Work out how many lines below contain "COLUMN". Provide only the figure.
***** GIVEN DATA
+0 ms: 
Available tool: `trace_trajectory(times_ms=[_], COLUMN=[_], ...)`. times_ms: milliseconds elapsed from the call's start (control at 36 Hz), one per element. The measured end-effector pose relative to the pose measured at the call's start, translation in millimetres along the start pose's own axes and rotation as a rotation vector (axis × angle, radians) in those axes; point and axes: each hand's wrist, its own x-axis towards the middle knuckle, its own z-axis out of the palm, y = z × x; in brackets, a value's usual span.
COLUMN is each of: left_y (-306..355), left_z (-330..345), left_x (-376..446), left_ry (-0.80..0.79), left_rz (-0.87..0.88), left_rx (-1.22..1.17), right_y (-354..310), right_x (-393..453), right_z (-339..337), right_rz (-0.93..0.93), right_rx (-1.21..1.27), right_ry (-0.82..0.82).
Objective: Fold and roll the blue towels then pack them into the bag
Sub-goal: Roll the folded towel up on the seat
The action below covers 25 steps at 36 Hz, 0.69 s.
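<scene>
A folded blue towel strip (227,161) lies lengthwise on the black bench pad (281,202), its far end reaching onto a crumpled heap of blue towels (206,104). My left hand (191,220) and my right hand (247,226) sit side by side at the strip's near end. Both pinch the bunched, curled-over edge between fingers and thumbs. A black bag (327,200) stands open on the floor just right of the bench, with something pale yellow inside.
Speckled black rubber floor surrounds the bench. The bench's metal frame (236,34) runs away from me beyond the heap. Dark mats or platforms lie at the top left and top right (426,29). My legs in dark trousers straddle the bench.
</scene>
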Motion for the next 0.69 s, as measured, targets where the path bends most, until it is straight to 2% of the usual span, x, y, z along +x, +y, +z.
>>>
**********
_RESPONSE AREA_. 2